Give back the data exactly, with no images.

Start of RECORDED DATA

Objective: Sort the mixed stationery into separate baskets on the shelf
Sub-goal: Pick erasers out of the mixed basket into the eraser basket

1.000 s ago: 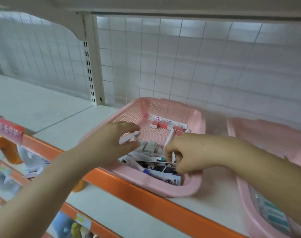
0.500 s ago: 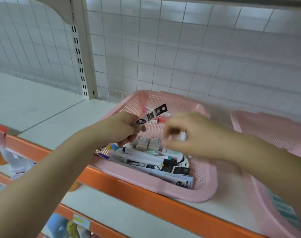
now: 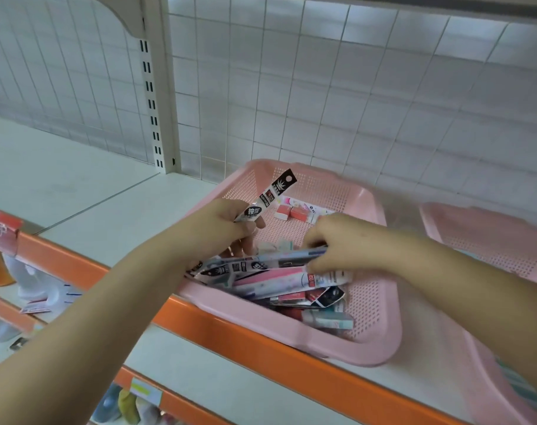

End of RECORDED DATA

*ANSWER TO THE PROBLEM:*
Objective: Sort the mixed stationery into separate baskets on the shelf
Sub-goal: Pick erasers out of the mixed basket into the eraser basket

1.000 s ago: 
0.500 s ago: 
now: 

Nothing else is required to complete the exercise.